=== What to produce ===
What lines of the material below include the string "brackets"? Copy all of them.

=== Information ===
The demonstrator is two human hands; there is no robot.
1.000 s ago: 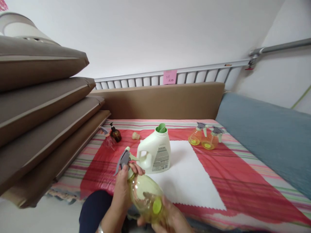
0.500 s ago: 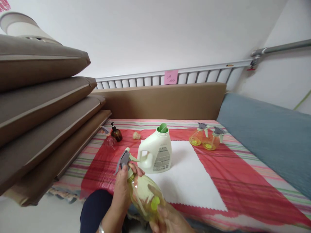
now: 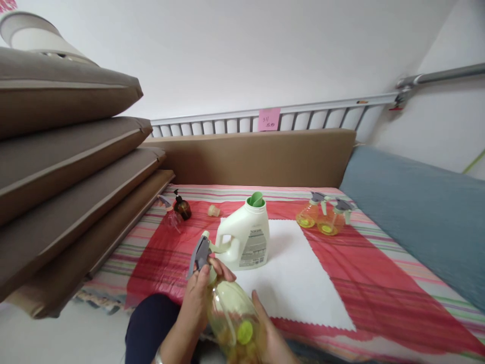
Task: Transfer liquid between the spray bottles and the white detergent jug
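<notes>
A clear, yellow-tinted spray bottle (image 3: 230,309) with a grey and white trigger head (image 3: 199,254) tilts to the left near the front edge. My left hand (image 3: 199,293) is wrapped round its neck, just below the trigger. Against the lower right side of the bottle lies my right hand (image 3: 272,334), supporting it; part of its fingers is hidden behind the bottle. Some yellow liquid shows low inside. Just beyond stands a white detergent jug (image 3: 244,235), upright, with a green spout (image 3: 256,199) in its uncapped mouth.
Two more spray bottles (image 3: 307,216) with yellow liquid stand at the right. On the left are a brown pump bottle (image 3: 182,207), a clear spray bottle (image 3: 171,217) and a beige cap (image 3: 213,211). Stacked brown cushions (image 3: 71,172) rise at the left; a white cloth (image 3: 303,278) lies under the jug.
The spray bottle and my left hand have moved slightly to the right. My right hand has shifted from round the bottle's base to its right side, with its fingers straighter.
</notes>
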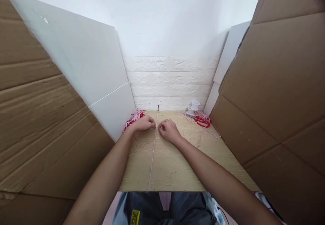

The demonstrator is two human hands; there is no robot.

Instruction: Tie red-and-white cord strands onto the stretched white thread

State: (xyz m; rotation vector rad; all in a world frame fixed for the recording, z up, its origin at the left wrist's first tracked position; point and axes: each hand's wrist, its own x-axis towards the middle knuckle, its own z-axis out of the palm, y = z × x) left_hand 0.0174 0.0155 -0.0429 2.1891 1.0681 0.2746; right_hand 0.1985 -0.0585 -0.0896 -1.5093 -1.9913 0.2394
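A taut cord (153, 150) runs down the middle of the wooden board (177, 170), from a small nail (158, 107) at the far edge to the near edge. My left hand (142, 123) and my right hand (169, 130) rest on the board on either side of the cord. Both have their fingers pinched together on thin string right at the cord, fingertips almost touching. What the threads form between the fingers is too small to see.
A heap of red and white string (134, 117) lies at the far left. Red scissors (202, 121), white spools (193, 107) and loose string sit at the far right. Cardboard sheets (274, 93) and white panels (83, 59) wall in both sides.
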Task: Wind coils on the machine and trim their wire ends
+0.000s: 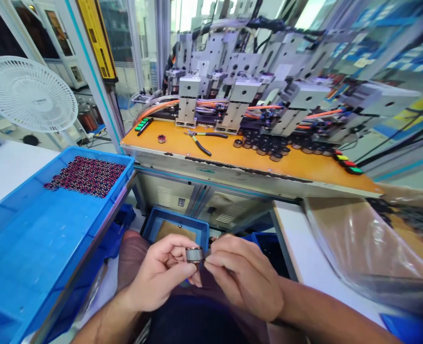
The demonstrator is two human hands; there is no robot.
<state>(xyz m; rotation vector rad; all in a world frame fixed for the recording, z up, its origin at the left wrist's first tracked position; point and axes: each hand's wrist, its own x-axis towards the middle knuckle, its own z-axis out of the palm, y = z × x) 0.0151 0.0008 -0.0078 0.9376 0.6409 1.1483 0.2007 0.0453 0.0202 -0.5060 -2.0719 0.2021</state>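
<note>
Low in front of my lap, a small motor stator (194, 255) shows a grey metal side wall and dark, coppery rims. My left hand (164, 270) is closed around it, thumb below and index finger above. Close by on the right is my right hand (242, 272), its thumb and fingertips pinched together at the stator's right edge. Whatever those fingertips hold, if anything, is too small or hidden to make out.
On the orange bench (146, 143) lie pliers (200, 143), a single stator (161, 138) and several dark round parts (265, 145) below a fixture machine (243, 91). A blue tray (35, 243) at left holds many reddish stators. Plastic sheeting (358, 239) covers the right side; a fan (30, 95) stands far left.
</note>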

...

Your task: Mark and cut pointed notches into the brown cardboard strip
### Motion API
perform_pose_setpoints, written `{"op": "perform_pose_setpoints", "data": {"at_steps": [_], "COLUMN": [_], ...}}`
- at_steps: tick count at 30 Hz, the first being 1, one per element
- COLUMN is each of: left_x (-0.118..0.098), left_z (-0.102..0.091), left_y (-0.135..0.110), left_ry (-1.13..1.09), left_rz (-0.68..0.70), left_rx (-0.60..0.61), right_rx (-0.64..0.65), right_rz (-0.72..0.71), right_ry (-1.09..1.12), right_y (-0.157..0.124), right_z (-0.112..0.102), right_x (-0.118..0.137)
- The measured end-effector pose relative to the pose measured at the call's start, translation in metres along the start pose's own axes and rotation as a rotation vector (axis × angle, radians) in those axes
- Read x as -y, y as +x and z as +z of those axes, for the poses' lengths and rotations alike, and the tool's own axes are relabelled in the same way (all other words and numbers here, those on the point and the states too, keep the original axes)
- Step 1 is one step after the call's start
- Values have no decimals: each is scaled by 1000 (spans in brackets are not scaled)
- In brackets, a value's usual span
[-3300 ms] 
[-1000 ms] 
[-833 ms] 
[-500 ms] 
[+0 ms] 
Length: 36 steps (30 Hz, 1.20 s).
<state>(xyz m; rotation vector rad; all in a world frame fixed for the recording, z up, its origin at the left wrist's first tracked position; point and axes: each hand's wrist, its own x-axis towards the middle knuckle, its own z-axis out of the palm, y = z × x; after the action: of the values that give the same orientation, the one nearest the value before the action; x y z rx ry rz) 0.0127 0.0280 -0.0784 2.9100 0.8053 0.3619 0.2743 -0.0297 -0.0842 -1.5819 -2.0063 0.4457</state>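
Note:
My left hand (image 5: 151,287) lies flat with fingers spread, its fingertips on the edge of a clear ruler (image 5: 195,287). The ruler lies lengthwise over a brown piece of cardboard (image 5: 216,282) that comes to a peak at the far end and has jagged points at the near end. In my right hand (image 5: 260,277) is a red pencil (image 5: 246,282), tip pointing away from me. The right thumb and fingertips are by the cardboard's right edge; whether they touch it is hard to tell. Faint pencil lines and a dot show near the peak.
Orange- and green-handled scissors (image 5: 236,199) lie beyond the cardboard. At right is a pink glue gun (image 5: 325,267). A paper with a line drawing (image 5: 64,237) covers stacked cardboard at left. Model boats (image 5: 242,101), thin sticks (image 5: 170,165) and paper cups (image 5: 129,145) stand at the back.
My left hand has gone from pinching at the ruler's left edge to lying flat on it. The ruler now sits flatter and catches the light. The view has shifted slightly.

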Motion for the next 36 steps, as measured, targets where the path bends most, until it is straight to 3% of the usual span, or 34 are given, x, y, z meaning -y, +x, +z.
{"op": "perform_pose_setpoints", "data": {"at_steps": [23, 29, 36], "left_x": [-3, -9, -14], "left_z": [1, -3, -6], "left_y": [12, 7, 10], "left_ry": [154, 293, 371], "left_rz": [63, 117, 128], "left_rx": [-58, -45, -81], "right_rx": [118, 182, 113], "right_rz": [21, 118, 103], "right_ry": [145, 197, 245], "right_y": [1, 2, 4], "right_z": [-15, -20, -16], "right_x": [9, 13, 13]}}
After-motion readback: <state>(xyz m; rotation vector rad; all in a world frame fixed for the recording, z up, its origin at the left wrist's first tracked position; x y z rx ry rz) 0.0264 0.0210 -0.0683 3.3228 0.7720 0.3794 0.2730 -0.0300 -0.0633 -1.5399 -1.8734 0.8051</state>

=== Solution to this exercise ===
- Values have no decimals: each is scaled by 1000 (spans in brackets are not scaled)
- In brackets, a value's usual span

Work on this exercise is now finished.